* Task objective *
For the listing that follows, give again exactly the lines from the one with "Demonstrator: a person" to the one with "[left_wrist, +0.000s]", including both.

* Source data *
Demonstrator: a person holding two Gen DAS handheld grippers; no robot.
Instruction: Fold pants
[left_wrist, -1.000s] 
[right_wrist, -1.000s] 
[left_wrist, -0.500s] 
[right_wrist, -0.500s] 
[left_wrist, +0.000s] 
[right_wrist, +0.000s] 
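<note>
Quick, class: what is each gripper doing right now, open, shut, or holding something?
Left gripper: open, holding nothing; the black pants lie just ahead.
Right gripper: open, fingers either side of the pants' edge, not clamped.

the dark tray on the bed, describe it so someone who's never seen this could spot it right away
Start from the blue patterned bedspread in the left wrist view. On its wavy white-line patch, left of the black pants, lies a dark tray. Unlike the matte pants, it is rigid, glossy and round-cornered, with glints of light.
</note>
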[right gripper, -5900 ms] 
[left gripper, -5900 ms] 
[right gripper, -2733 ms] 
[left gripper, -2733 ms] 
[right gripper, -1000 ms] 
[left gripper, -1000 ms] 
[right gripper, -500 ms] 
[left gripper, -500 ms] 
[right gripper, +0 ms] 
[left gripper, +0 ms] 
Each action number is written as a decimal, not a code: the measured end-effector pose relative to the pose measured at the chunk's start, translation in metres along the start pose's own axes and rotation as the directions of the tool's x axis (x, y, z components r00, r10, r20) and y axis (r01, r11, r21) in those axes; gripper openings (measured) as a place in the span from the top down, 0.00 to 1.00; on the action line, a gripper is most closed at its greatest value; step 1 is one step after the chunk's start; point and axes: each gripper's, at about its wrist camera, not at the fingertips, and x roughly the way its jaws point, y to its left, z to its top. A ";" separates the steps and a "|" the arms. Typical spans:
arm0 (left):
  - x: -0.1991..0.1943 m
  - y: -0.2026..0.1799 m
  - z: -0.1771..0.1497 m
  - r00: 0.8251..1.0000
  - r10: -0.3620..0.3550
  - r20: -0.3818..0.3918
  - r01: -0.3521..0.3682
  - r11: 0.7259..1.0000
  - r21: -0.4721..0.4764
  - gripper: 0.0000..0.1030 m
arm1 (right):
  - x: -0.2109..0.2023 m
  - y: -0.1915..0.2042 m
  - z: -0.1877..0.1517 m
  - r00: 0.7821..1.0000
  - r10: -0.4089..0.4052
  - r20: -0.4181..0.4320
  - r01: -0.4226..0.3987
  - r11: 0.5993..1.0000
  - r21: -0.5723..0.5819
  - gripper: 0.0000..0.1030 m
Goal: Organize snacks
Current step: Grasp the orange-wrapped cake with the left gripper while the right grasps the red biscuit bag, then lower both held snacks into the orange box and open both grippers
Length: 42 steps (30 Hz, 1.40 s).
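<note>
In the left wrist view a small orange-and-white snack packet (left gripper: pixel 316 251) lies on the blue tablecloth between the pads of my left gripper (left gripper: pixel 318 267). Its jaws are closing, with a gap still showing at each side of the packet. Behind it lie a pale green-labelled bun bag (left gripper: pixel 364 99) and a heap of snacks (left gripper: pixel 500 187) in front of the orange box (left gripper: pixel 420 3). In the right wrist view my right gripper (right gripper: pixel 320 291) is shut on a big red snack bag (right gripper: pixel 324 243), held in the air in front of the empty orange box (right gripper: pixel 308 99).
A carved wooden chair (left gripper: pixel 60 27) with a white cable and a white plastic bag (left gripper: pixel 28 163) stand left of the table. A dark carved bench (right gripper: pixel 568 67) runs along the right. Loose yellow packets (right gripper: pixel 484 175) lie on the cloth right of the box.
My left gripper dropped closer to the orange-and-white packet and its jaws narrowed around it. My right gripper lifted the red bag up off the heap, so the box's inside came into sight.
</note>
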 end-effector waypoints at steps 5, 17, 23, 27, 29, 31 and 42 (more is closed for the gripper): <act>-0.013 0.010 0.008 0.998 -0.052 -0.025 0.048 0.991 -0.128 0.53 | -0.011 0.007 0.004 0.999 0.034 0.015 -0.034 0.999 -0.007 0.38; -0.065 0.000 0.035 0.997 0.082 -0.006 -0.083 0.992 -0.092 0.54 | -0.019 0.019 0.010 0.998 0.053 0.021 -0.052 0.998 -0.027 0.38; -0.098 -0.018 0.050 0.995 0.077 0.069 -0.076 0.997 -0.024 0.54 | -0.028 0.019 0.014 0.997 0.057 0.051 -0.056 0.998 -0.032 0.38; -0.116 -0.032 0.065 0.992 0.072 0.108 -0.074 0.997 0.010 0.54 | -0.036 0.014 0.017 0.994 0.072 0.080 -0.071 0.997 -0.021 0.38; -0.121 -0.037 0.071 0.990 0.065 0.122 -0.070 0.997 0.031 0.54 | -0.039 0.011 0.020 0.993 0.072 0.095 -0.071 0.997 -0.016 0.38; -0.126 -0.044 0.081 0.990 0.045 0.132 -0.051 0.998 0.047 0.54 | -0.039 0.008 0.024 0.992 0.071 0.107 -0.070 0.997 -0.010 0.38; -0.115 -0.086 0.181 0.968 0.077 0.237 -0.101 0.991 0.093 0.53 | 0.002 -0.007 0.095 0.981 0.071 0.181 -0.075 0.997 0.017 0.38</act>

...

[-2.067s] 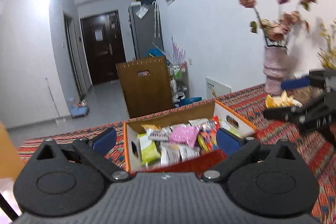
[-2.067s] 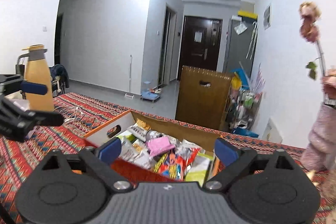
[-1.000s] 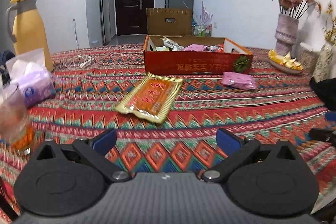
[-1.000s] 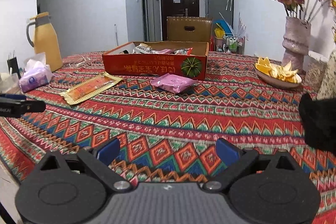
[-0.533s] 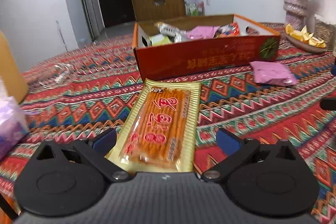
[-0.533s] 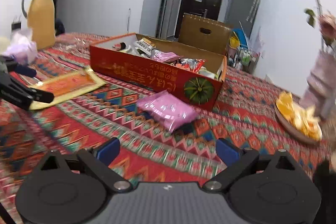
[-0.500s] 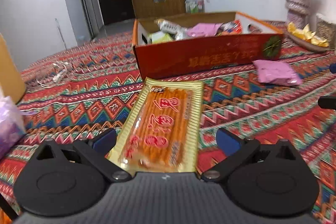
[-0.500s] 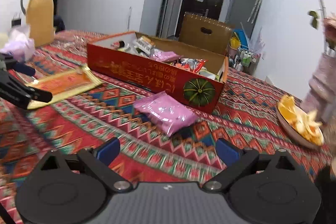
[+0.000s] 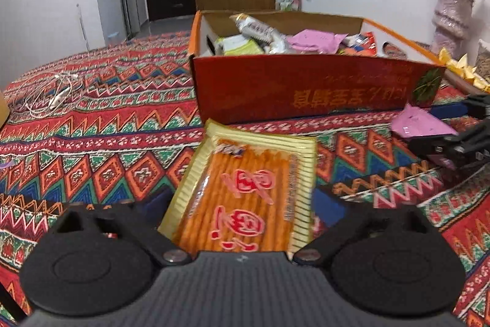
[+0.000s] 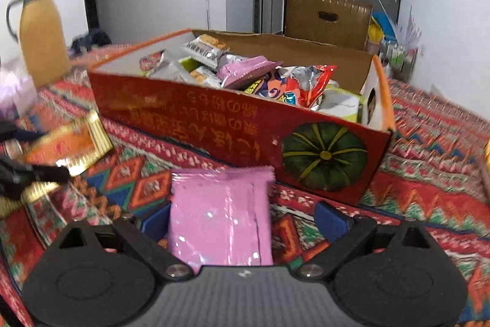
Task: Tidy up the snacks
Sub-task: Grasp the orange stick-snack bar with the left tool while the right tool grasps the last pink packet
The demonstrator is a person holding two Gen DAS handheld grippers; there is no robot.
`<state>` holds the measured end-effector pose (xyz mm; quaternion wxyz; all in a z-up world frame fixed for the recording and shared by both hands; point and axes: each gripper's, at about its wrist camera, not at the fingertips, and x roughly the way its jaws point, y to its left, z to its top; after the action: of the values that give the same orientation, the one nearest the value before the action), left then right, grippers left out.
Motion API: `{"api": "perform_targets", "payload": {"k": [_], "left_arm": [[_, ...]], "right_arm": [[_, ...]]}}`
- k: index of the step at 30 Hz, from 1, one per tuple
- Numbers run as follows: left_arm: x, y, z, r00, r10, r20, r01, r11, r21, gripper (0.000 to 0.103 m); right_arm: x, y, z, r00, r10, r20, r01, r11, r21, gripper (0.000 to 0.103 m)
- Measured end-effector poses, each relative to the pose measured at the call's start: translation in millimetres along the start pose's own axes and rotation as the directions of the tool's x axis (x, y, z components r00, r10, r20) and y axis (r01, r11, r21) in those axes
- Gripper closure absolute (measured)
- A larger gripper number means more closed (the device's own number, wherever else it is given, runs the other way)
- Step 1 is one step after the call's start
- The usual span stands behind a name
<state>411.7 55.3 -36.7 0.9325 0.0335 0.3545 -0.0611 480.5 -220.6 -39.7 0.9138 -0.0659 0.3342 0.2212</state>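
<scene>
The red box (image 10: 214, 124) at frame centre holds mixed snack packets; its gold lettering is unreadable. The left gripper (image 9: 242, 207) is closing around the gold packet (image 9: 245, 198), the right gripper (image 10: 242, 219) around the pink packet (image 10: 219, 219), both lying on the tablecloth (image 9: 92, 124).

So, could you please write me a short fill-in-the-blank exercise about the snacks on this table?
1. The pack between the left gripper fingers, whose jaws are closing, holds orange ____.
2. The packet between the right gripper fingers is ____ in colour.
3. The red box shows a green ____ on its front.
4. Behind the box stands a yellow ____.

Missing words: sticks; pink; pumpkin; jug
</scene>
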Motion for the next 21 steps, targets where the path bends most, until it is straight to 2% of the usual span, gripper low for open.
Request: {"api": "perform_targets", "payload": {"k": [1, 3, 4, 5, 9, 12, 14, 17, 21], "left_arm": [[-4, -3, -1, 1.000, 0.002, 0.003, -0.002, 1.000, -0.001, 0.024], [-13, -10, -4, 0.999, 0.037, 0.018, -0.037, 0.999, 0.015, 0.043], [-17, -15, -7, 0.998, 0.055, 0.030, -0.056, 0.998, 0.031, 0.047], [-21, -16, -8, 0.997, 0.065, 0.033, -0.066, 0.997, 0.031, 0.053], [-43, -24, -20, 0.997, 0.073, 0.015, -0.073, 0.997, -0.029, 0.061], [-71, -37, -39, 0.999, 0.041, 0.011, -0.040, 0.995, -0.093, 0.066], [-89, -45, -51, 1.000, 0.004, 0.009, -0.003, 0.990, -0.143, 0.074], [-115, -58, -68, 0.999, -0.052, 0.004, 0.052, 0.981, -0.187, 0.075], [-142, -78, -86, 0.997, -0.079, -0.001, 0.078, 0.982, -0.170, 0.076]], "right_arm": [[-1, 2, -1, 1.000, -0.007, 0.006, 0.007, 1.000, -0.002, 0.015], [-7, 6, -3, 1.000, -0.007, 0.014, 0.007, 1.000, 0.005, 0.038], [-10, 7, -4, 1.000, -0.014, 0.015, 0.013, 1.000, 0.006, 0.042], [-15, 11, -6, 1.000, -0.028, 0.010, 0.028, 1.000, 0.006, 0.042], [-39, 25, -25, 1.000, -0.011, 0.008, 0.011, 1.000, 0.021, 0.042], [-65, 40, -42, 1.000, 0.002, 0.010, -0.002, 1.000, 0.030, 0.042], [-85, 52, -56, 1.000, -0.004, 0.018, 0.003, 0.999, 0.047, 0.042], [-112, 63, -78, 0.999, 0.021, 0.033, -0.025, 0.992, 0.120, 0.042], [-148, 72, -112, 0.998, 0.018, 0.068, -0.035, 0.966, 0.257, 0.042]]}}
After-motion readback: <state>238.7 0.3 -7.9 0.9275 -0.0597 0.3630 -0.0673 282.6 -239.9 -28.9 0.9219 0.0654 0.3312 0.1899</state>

* Exercise response *
Demonstrator: a person holding two Gen DAS handheld grippers; no robot.
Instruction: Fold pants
[left_wrist, -1.000s] 
[right_wrist, -1.000s] 
[left_wrist, -0.500s] 
[right_wrist, -0.500s] 
[left_wrist, +0.000s] 

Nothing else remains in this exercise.